Why is router software not multi-threaded?

P

Peter Sommerfeld

Guest
Excuse my ignorance if there is an obvious answer ...

Is it true that the routing algorithms used in Altera's and Xilinx'
tools are single-threaded? If so, what is the primary difficulty with
making them multi-threaded? Is the algorithm particularly difficult to
partition into parallel units? Or has it simply not been a priority
for companies making the tools?

Now that some of the projects I am working on are taking quite a while
to fit, I'm thinking it would be nice to parcel out a fit between 5
machines sometime in the future when/if the software supports it.

-- Pete
 
Look at the PAR section of the dev.pdf (Developers Reference Guide)
in your Xilinx doc directory. The -m option of par allows you to specify
a list of workstations to parse out place-and-route runs. I used this 3
years ago in environment of Solaris workstations ..... the effort level to
get it working was minimal.

This does not mean that par is multi-threaded. I just means that you
can run N different place-and-routes using different placement starting
points (cost table entries) across multiple machines.

--
Regards,
John Retta
Owner and Designer
Retta Technical Consulting Inc.

email : jretta@rtc-inc.com
web : www.rtc-inc.com


"Peter Sommerfeld" <petersommerfeld@hotmail.com> wrote in message
news:5c4d983.0401220801.700517ba@posting.google.com...
Excuse my ignorance if there is an obvious answer ...

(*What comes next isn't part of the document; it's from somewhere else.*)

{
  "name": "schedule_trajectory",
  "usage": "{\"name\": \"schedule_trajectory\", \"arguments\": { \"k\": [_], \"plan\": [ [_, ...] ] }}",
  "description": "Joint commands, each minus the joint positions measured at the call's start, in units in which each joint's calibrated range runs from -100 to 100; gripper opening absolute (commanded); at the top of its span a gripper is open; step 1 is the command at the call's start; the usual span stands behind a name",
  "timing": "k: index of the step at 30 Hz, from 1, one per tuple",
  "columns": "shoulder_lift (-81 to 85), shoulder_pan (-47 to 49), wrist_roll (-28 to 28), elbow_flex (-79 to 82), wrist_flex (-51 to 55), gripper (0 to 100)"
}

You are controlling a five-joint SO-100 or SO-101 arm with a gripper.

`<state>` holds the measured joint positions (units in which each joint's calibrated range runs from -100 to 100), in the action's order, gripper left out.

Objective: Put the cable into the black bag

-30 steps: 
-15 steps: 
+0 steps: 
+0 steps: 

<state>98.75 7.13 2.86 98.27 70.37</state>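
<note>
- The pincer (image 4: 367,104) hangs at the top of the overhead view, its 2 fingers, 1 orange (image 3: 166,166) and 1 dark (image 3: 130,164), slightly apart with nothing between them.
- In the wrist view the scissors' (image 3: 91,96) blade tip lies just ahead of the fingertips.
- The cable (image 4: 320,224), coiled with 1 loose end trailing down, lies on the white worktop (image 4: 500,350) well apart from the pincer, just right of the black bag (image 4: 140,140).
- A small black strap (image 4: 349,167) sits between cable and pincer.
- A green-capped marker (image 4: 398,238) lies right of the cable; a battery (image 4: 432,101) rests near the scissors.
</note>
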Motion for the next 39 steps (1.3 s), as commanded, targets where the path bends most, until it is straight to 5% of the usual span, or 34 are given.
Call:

Is it true that the routing algorithms used in Altera's and Xilinx'
tools are single-threaded? If so, what is the primary difficulty with
making them multi-threaded? Is the algorithm particularly difficult to
partition into parallel units? Or has it simply not been a priority
for companies making the tools?

Now that some of the projects I am working on are taking quite a while
to fit, I'm thinking it would be nice to parcel out a fit between 5
machines sometime in the future when/if the software supports it.

-- Pete
 
Is it true that the routing algorithms used in Altera's and Xilinx'
tools are single-threaded? If so, what is the primary difficulty with
making them multi-threaded? Is the algorithm particularly difficult to
partition into parallel units? Or has it simply not been a priority
for companies making the tools?
This would be nice...Xilinx willing comment?
 
Peter Sommerfeld wrote:
Excuse my ignorance if there is an obvious answer ...

Is it true that the routing algorithms used in Altera's and Xilinx'
tools are single-threaded? If so, what is the primary difficulty with
making them multi-threaded? Is the algorithm particularly difficult to
partition into parallel units? Or has it simply not been a priority
for companies making the tools?
I think by definition, a routing task is a single threaded process.
Although there may be some ways to use multitasking. I belive that a
routing problem is what computer scientists call NP complete. It is a
process of exploring a tree (a very huge tree) finding the shortest path
to a leaf (which represents a completed route). The only algorithm I
know of that can find the best path without exploring the entire tree is
to prune branches when you decide that they are already longer than the
shortest path you have found so far. So at any given node, there are
multiple paths that can be followed which could be partioned out as
multiple tasks, but if this is done at a low level it will be a very
short lived process. Even near the top levels any given subtask could
reach a dead end very quickly.

In the end, no one ever finds the best path. Algorithms are used that
try the most likely *good* paths and hope for the best.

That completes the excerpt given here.